PROVIDED DATA =

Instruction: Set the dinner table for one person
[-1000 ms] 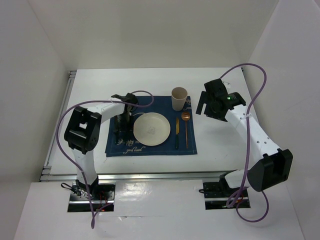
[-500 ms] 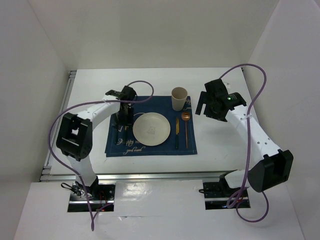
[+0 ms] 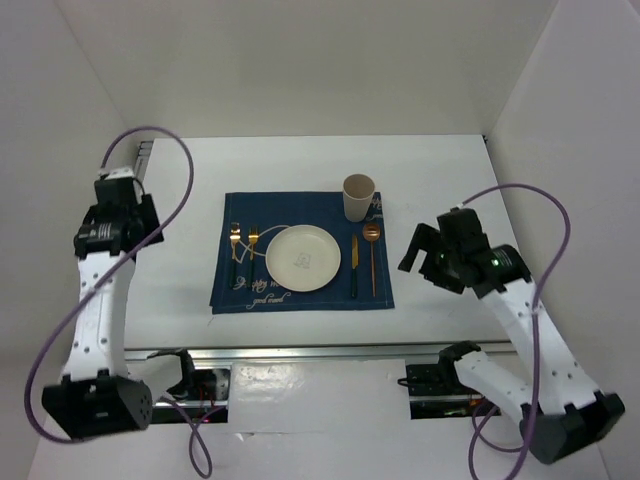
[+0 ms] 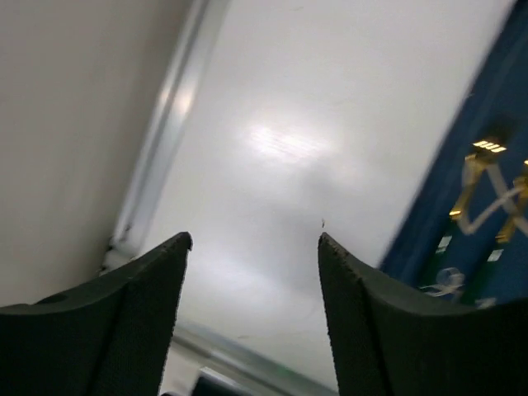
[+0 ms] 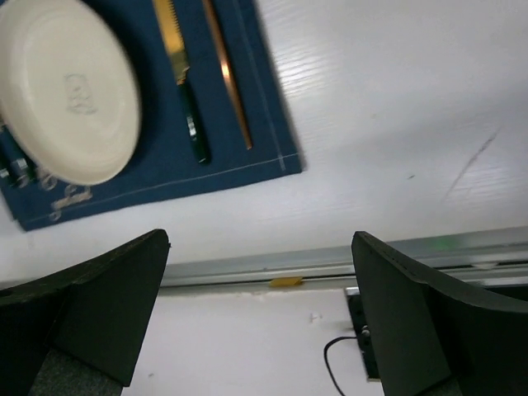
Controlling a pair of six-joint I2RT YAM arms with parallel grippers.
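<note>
Squarely in the middle of the scene lies the dinner table (image 3: 440, 180) — a large white rectangular surface with aluminium rails along its edges, boxed in by plain white walls. A navy blue placemat (image 3: 225, 292) is spread flat on it, roughly central. A round cream plate (image 3: 303, 258) sits in the middle of the mat. Left of the plate lie two forks (image 3: 244, 252), side by side, with gold heads at the far end and dark handles. Right of the plate lies a knife (image 3: 353, 262) with a gold blade, and just beside it a copper-coloured spoon (image 3: 372, 255), its bowl at the far end. A beige cup (image 3: 358, 197) stands upright at the mat's far edge, beyond the knife and spoon.

Both arms are off the mat. The left gripper (image 4: 256, 243) hangs above bare surface near the left rail, well apart from the forks; its fingers are spread, with nothing between them. The right gripper (image 5: 260, 239) hovers above the surface to the right of the mat — its fingers are wide apart, holding nothing.
</note>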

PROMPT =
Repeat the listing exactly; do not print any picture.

EXERCISE RESULT =
Instruction: Set the dinner table for one person
[-1000 ms] 
[-500 ms] 
[+0 ms] 
[+0 ms] 
[+0 ms] 
Controlling a pair of six-joint I2RT YAM arms with parallel grippers.
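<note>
Squarely in the middle of the scene lies the dinner table (image 3: 440, 180) — a large white rectangular surface with aluminium rails along its edges, boxed in by plain white walls. A navy blue placemat (image 3: 225, 292) is spread flat on it, roughly central. A round cream plate (image 3: 303, 258) sits in the middle of the mat. Left of the plate lie two forks (image 3: 244, 252), side by side, with gold heads at the far end and dark handles. Right of the plate lies a knife (image 3: 353, 262) with a gold blade, and just beside it a copper-coloured spoon (image 3: 372, 255), its bowl at the far end. A beige cup (image 3: 358, 197) stands upright at the mat's far edge, beyond the knife and spoon.

Both arms are off the mat. The left gripper (image 4: 256, 243) hangs above bare surface near the left rail, well apart from the forks; its fingers are spread, with nothing between them. The right gripper (image 5: 260, 239) hovers above the surface to the right of the mat — its fingers are wide apart, holding nothing.
</note>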

The output as shown is complete.